No output is needed beyond the number of lines in the listing that contain the word "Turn".

**RAW DATA**
..........
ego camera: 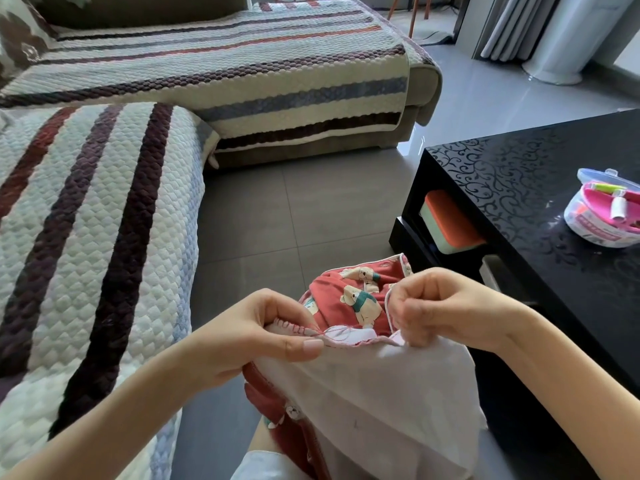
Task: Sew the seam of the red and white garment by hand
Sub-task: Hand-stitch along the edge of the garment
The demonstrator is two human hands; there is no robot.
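Observation:
The red and white garment hangs in front of me, its white lining toward me and red bear-print fabric behind. A red-stitched seam runs along its top edge between my hands. My left hand pinches the seam edge between thumb and fingers at the left. My right hand grips the edge at the right with curled fingers. A loop of red thread lies at the seam near my left thumb. No needle is visible.
A striped quilted sofa fills the left and back. A black coffee table stands at right, bearing an open round sewing kit with thread spools. An orange-lidded box sits on its lower shelf. Grey tiled floor lies between.

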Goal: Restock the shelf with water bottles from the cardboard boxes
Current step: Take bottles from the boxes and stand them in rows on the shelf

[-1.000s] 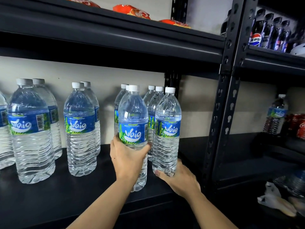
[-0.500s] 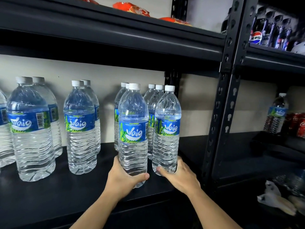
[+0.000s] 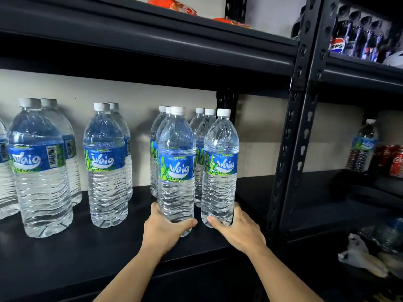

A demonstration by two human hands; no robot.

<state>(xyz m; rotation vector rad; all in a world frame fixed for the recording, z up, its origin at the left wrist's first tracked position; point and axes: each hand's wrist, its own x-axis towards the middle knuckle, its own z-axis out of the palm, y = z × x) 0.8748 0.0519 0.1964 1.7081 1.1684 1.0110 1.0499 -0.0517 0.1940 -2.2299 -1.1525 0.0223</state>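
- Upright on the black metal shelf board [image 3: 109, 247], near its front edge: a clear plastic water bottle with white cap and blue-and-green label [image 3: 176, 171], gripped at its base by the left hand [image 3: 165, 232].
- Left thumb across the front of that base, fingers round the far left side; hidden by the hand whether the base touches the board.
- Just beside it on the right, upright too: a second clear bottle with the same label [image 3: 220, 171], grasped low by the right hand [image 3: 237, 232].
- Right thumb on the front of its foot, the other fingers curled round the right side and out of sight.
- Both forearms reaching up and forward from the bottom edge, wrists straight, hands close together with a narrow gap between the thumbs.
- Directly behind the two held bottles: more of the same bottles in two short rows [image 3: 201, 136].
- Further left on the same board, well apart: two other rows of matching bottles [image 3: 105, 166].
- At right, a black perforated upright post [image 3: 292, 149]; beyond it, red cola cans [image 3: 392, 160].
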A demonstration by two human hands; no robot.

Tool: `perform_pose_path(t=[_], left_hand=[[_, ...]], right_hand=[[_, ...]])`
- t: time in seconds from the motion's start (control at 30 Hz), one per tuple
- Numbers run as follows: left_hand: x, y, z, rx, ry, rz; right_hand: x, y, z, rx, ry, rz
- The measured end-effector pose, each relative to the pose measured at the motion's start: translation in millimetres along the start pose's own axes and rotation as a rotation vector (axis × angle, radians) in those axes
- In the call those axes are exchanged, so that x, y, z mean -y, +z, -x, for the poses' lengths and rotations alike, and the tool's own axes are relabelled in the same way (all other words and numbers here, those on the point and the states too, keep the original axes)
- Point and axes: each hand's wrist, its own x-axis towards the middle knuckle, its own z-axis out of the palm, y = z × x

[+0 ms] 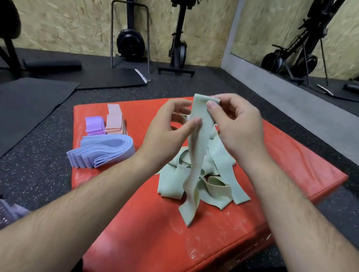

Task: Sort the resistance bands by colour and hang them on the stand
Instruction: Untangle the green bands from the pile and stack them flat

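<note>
Between both hands (pixel 168 132), green band (pixel 197 150)

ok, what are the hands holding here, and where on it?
Both hands pinch one pale green band: the right hand at its folded top end, the left hand just below, on its edge.

**One head-worn view, forward and down**

A single wide-angle camera sat on the person's head, facing forward and tilted down across the red padded box (pixel 219 237) from its near side. It was close. Both forearms ran in from the bottom corners, and the left grip (pixel 170 126) and right grip (pixel 235 127), pinching a green band (pixel 197 141), met just above the centre. The box's far edge crossed the middle of the view. Beyond it the lens took in the speckled gym floor (pixel 41 167), the chipboard wall (pixel 65 17) and a mirror (pixel 270 24) at upper right.
</note>
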Motion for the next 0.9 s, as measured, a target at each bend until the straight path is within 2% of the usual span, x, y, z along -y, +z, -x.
perform_pose_path(t=[0.07,0.1,0.2,0.23,0.3,0.43,0.57,0.63,0.8,0.9], left_hand=[[-3.2,-1.2,-0.9,-0.079,-0.003,-0.050],[-6.2,-1.4,-1.4,-0.072,-0.061,0.008],[-17.1,-6.6,-5.9,0.082,-0.390,0.420],[-17.3,-10.7,-7.2,0.136,-0.438,0.485],[-12.4,-18.8,-6.8,0.174,-0.384,0.435],[-2.9,-32.0,-3.7,0.082,-0.292,0.270],[-2.7,-41.1,0.2,0.058,-0.286,0.198],[-1.7,-46.8,2.9,0.046,-0.266,0.120],[-4.1,-57.9,10.0,0.051,-0.176,-0.116],[-1.8,-66.4,12.5,0.019,-0.174,-0.151]], right_hand=[[0.9,6.0,5.3,0.030,0.005,0.007],[2.5,8.5,7.8,0.040,0.014,-0.006],[5.5,14.1,12.7,0.125,0.009,-0.028],[5.7,15.4,14.3,0.184,0.009,-0.030],[3.3,18.2,15.3,0.259,0.037,-0.083],[-5.3,25.8,9.3,0.172,0.102,-0.103],[-12.5,36.3,16.0,0.519,0.246,-0.114],[-17.2,40.3,20.8,0.552,0.258,-0.051],[-15.2,45.5,25.0,0.543,0.258,-0.080],[-12.4,41.7,26.9,0.643,0.288,-0.044]])
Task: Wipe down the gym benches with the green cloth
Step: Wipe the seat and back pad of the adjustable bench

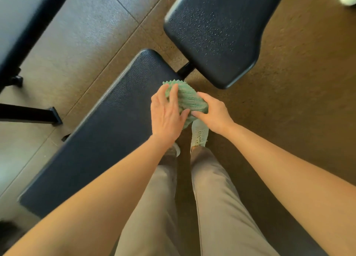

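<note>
The green cloth is bunched between both hands, held above the near end of the long black bench pad. My left hand lies over its left side with fingers spread on the fabric. From the right, my right hand pinches the cloth. A second black pad, the seat, lies beyond at the upper right and is speckled with droplets. A black frame bar joins the two pads.
Another dark bench with black metal legs stands at the far left. My legs in beige trousers and pale shoes stand beside the long pad. The floor is brown rubber on the right and lighter tiles on the left.
</note>
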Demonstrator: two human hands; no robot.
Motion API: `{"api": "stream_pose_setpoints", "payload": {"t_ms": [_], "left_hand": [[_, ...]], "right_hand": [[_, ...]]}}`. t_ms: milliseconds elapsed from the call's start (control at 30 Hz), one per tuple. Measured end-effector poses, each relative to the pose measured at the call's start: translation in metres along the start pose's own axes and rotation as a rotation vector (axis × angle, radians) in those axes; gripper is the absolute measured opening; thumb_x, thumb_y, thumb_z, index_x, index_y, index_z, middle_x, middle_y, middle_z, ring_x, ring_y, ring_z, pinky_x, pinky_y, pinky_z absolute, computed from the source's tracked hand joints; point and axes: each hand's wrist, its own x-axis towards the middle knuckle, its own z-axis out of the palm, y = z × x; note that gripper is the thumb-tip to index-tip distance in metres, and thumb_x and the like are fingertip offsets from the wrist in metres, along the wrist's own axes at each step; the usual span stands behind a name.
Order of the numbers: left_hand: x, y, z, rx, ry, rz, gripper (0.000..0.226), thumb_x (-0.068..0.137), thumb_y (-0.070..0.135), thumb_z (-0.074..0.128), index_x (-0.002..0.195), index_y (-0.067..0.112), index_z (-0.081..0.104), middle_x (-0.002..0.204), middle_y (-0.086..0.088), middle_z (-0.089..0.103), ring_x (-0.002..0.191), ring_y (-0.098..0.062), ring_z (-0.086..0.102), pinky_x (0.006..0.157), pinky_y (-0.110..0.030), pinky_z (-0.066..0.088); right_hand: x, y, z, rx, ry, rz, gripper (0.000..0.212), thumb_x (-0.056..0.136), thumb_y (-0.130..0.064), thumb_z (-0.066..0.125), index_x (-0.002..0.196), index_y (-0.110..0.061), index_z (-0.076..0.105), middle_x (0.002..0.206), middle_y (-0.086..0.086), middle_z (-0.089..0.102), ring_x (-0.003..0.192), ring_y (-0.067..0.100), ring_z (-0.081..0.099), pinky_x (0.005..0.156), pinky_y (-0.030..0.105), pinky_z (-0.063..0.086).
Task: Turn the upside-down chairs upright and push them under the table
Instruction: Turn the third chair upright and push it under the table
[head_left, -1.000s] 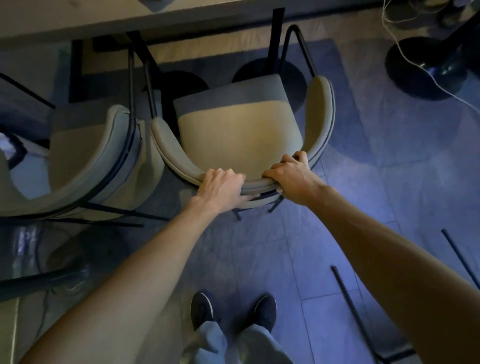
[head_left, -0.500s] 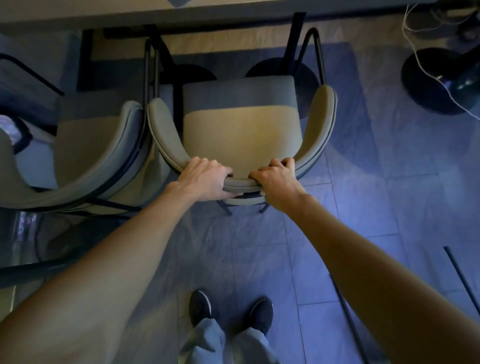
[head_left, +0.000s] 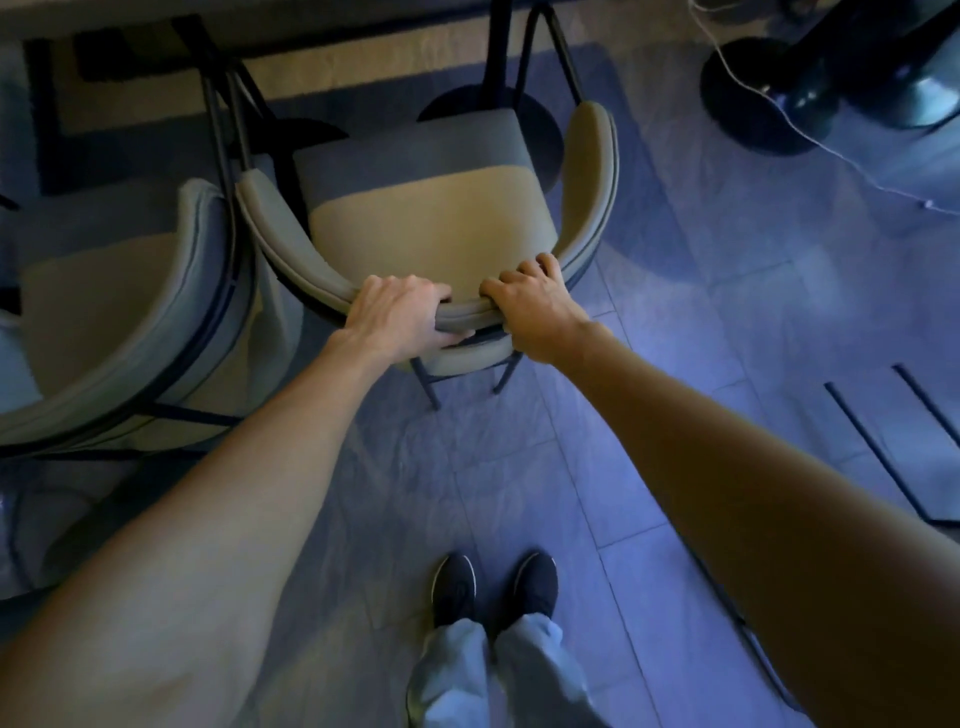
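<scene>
An upright beige armchair (head_left: 431, 218) with a curved backrest and black metal legs stands in front of me, its seat front in the shadow of the table edge (head_left: 156, 21) at the top. My left hand (head_left: 400, 312) grips the top of the backrest from behind. My right hand (head_left: 530, 301) grips the same backrest just to the right, fingers curled over the rim. A second upright chair (head_left: 119, 312) of the same kind stands close on the left, its armrest almost touching the first chair.
A black round pedestal base (head_left: 763, 104) with a white cable (head_left: 831, 150) across it stands at the top right. Thin black metal bars (head_left: 878, 447) lie on the tiled floor at right. My two dark shoes (head_left: 493, 587) stand below the chair.
The chair has slid forward, away from me and further under the table edge, with both hands holding the backrest throughout. My arms have stretched out more.
</scene>
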Motion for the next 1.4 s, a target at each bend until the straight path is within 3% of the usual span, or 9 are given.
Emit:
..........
**RESPONSE TO THIS TASK**
2